Arrivano dalle lande gelate dell’Islanda, dove siamo abituati a collocare realtà più legate a sonorità black metal o generalmente più delicate o “raffinate” (Sigur Ros e Bjork). E in questo senso, potremmo rimanere già spiazzati nel non vedere una bandiera a stelle e strisce dietro alle menti di questo progetto.

Progetto che dal 2012 era in silenzio e che arriva come una mazzata in questo 2021.

Cosa buttano nella ricetta questi ragazzi?

La tecnica non è in discussione (già il genere identifica perizia e velocità), ma sono gli aspetti più puramente legati al gusto e alle capacità compositive a sorprendere il vostro povero recensore.

Perché troviamo certo una media di circa 10.000 note al secondo, ma non si può non rimanere ben impressionati nel notare che i nostri lancino un attacco al fulmicotone condito però di tutto quello che rende un genere del genere (nonostante tutto) fruibile e piacevole.

Sono diversi i momenti in scaletta in cui si “rallenta” un pochino e in cui si enfatizza una certa dose di atmosfere, quasi a bilanciare tutto il repertorio di sfuriate funamboliche che ci si aspetta da un platter di questo tipo.

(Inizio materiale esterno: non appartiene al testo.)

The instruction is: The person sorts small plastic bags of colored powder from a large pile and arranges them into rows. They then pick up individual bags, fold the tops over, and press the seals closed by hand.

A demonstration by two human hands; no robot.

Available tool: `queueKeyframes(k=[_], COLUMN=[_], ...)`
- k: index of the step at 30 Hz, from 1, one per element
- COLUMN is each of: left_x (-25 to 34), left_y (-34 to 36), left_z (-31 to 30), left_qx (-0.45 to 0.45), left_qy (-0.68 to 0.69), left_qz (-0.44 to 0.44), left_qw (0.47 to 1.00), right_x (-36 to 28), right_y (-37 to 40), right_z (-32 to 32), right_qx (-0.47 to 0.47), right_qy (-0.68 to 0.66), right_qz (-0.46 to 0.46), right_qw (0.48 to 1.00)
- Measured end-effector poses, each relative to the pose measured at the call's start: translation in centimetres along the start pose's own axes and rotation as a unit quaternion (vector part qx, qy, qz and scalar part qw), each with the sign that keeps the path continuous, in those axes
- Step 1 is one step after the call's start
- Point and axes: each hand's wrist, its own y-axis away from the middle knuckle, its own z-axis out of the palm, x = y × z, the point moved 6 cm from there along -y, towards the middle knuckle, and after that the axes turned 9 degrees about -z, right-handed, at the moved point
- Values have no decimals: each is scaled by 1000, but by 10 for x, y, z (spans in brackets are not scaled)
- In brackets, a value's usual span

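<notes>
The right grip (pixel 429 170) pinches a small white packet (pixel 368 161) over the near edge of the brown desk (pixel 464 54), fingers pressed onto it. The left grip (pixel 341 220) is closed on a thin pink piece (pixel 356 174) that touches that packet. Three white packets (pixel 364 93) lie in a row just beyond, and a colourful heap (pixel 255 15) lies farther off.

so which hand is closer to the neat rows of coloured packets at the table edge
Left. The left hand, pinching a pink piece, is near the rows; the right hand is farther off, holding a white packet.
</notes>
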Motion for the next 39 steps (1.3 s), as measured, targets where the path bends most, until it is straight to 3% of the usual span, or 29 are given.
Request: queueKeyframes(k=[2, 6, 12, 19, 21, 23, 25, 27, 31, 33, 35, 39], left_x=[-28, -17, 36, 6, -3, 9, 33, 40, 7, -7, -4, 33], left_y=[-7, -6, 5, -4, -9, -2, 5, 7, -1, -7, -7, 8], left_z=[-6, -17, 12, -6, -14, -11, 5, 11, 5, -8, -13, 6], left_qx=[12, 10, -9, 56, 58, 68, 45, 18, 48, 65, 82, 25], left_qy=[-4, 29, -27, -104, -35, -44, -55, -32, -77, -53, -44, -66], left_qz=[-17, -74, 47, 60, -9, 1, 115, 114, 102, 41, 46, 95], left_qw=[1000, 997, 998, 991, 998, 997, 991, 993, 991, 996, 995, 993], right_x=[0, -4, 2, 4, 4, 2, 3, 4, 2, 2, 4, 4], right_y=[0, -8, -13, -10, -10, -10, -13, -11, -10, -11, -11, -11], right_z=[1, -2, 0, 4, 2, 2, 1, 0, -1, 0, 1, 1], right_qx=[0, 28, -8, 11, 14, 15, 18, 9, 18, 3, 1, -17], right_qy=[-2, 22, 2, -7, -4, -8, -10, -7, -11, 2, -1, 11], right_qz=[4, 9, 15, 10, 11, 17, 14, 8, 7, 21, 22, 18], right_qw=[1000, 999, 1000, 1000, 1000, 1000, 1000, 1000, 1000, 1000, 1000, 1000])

L’unico difetto che posso riscontrare risiede proprio nel fatto che i momenti di pausa sono forse meno di quelli che un ascoltatore meno avvezzo potrebbe necessitare per riposare un po’ le orecchie e rifiatare in vista del pezzo successivo. Che riporta anche all’altro appunto, cioè il fatto che da un disco simile si fa fatica a tirar fuori dal mazzo una canzone che sovrasti le altre in termini di riuscita o compiutezza, con il rischio di scadere nel piattume.

Se però siete già delle “idrovore impazzite” e masticate questo genere, sapete a cosa andate incontro.

E, secondo me, finirete per apprezzare molto questo lavoro che coniuga la iper-tecnica con un gusto e una capacità, senza arrivare ai picchi di aristocrazia degli Obscura o nemmeno a sfociare nella becera violenza fine a se stessa.

In definitiva un ottimo lavoro, consigliabile sia ai fan del genere, sia a che voglia tentare qualcosa di nuovo, senza perdere melodie e forma canzone.